One of the things I'm hoping I can do is to persuade the Congress in the next month to embrace the idea that we clearly have a national obligation now to support what is a national phenomenon, the explosion of the number of schoolchildren in our schools. So when you say what it did, it made me want to think about that.
I'd like to go on now to JoAnn Shackelford, because it seems to be a logical followup to what you said about the diversity of your student body and teaching people to read and this Saturday Program, which I'm very interested in. It sounds to me like something everybody ought to be doing.
Ms. Shackelford. Thank you. First of all, I wanted to tell you, welcome to our school. We're so excited you're here. Miss Freeman is a hard act to follow, so I won't try. But I do have a few things to ask for. [Laughter]
The President. Who picked this questioner? [Laughter]
[At this point, Ms. Shackelford, a reading specialist, expressed the faculty's conviction that students can learn to read by the third grade and described the Reading Recovery program, which involves additional teachers working with the classroom teachers to help children with special needs, and the Excel Saturday program, which consists of high school student and teacher volunteers tutoring elementary school children on Saturdays. Ms. Shackelford expressed the need for more funding to expand the programs' outreach and suggested scholarships for high school tutors.]
The President. I'd just like to make a couple of observations. First of all, I'll think about this high school scholarship thing.

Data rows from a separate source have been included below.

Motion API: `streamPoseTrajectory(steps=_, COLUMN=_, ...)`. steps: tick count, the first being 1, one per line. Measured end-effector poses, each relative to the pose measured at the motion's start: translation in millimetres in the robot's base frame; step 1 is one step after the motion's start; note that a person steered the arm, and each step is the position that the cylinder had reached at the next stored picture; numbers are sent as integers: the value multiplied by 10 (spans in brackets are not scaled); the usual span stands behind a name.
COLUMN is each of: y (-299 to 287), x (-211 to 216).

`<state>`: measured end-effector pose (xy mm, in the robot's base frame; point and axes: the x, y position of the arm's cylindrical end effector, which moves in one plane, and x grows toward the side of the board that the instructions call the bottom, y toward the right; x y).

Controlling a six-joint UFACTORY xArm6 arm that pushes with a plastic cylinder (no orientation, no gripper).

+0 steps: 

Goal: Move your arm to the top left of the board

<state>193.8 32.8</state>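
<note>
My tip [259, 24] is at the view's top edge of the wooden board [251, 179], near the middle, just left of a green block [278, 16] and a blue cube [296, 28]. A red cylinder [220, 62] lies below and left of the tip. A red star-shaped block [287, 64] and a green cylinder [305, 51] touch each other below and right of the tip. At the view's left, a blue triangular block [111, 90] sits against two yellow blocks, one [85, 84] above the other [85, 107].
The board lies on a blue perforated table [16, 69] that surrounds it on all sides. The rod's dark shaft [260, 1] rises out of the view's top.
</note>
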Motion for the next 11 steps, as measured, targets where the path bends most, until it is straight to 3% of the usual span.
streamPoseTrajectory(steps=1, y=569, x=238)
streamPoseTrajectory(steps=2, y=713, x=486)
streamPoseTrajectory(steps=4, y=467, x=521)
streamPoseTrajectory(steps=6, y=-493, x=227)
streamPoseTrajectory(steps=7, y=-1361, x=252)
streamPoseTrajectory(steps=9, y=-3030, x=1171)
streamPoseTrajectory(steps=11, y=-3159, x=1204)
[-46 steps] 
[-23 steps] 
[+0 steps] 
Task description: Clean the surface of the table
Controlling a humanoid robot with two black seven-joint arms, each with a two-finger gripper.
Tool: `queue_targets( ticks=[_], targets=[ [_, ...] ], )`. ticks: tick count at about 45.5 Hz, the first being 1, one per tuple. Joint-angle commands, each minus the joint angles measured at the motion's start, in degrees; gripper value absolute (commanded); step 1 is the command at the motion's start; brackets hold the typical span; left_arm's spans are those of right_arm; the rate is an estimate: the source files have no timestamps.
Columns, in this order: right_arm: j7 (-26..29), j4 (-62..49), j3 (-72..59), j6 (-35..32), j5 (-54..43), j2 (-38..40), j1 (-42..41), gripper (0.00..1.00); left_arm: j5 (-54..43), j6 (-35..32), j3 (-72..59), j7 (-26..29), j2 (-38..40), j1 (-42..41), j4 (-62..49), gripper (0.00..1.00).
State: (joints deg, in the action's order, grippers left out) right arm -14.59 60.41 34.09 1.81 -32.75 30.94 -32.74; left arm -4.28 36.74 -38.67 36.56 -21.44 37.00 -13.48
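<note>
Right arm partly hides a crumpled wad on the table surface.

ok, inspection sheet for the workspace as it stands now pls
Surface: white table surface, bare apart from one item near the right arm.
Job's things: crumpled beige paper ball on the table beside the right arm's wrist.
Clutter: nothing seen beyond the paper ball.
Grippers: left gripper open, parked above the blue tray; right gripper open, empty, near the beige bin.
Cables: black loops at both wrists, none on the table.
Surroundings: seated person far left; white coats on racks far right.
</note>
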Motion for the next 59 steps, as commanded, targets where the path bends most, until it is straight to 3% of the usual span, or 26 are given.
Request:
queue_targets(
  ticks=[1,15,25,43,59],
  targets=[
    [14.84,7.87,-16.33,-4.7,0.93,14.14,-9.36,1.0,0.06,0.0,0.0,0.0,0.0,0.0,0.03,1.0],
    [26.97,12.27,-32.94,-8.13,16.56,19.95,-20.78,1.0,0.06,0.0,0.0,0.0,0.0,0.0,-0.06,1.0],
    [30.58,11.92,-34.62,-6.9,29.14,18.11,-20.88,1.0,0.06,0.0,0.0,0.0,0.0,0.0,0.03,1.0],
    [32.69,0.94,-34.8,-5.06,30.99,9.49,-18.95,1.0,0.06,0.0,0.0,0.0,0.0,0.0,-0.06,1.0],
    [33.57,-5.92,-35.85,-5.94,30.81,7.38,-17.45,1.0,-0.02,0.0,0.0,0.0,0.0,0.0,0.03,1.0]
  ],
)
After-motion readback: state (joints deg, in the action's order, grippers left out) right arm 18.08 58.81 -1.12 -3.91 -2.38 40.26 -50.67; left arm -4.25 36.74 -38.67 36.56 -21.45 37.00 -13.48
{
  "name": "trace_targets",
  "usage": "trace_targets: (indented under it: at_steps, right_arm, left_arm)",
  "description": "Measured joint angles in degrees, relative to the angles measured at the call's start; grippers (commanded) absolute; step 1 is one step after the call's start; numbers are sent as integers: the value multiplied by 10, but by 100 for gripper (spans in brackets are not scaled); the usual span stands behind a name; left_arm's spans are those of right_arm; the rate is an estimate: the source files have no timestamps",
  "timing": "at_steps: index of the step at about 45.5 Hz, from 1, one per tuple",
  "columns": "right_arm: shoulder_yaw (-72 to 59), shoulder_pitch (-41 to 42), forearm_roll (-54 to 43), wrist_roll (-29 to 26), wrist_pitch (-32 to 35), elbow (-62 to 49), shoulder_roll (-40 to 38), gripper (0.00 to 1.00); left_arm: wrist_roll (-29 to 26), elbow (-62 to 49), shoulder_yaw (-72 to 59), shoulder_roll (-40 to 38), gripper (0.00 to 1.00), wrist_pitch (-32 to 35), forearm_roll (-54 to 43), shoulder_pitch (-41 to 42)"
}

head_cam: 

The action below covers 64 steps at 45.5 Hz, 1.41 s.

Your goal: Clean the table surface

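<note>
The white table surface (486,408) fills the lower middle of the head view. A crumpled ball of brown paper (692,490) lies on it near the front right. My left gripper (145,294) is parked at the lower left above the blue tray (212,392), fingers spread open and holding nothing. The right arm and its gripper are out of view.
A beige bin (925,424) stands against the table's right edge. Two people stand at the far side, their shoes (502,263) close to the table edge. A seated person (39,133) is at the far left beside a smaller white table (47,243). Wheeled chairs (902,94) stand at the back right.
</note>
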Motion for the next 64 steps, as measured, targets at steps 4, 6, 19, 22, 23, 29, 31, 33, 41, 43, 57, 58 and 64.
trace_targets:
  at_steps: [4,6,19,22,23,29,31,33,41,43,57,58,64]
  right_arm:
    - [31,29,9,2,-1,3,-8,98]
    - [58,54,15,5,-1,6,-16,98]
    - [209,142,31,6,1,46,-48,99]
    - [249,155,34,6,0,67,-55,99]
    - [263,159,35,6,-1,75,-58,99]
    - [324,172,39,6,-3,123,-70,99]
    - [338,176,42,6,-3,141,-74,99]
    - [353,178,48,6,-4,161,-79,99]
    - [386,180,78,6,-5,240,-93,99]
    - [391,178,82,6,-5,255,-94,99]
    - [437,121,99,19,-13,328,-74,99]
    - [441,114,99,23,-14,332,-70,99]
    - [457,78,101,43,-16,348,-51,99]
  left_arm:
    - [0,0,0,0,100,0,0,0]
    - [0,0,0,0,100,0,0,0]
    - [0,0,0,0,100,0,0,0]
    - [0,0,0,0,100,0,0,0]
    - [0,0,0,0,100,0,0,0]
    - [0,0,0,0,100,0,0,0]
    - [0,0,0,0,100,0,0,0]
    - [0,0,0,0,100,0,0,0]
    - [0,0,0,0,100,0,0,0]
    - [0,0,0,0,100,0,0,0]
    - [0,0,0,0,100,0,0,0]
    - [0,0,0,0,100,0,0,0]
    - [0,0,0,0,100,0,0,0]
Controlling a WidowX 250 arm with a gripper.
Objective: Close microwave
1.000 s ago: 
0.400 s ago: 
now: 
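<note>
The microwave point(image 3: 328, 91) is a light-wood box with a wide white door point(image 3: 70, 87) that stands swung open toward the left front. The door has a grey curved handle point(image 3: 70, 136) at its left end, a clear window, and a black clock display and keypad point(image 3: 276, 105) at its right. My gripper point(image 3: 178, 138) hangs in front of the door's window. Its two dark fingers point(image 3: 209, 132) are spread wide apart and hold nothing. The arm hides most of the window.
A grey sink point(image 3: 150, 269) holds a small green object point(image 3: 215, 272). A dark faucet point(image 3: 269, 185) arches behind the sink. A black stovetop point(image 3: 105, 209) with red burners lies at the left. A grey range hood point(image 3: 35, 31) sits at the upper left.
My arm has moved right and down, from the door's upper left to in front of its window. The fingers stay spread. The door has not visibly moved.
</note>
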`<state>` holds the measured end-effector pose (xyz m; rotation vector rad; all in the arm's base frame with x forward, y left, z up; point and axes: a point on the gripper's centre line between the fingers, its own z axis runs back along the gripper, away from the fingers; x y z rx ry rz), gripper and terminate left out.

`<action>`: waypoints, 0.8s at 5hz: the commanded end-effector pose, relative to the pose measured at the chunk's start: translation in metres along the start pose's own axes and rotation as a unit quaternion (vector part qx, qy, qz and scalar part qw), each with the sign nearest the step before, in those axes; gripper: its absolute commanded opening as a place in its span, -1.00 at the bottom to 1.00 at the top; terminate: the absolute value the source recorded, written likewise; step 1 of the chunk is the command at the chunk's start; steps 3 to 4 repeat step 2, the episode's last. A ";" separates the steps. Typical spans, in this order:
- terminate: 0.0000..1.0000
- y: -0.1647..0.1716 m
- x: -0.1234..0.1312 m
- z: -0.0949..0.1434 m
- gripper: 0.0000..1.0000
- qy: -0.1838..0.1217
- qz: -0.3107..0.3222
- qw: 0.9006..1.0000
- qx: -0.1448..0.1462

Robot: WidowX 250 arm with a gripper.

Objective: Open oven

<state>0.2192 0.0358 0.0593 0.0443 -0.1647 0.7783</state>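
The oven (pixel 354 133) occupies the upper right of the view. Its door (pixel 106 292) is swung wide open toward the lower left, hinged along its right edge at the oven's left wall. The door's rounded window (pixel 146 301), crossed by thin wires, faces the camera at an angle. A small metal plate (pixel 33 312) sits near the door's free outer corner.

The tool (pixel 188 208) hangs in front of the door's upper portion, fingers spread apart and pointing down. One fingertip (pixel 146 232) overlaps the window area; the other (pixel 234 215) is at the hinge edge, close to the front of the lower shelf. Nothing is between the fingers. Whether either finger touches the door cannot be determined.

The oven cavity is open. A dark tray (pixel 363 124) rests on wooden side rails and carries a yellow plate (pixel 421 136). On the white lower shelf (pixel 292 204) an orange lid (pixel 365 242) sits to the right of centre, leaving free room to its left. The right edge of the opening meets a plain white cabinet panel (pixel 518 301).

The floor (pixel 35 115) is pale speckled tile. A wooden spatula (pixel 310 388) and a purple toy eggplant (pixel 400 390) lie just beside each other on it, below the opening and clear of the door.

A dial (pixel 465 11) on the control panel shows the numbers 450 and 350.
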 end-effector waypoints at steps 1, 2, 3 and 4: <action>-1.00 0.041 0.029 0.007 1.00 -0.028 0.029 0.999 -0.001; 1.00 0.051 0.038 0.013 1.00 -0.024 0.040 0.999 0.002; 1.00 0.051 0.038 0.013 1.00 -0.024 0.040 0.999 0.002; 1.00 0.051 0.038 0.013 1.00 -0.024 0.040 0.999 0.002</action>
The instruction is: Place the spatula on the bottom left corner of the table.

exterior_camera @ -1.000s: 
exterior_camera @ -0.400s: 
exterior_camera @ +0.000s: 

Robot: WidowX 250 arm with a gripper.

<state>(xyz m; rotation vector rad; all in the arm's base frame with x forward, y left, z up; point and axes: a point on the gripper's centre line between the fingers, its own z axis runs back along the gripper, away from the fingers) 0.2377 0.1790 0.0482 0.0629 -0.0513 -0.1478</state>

The only high school scholarships directly for service, community service, we have are the ones that I announced at Penn State a couple of years ago, where we give a modest scholarship that's matched in the local community to one person for outstanding community service in high school.
So we now have 1,000 colleges and universities providing reading volunteers through the America Reads program to go into schools to help young children learn to read, and most of them are work study students. But a lot of them are not eligible for work study, and they just do it anyway. There may be something we can do on that, and I'll think about it.
The other thing I'd say is that I'm a big fan of the Reading Recovery program. And if you look at the research, it has about the best long-term results of any strategy. But there is a reason for it. It's very expensive, because it's so labor intensive. And it's something that maybe Secretary Riley wants to talk about this a little bit.
We've discussed before that whether the generalized assistance we give to school districts for supportive programs like this, or the States, which then the school districts get, should be more focused. And we've tried not to sort of pick and choose among the various reading strategies because of the limited amount of money and the large number of programs underway in the country.
But there's no question that the Reading Recovery strategy, particularly when you've got a lot of young people whose first language is not English, have had, I believe, the best long-term results, but it's because it's so labor intensive and is quite expensive and it's something we need to look at.
Dick, you want to say anything about this?
[Secretary of Education Richard W. Riley agreed with the President and praised the Reading Recovery program's contribution to national education goals.]
The President. Maybe we should go on now to, since we're talking about this subject, to Maria Gorski, who is a parent liaison. And you talked about involving the parents, so talk a little about that for us, Maria.
[Maria Gorski, liaison to parents of Spanish-speaking immigrant students, welcomed the President and expressed concern that many parents have difficulty helping their children with homework because of language barriers and lack of time. She asked the President to support the United Neighborhood program run by the Herndon Police Department, which offers tutoring by volunteers in the evenings.]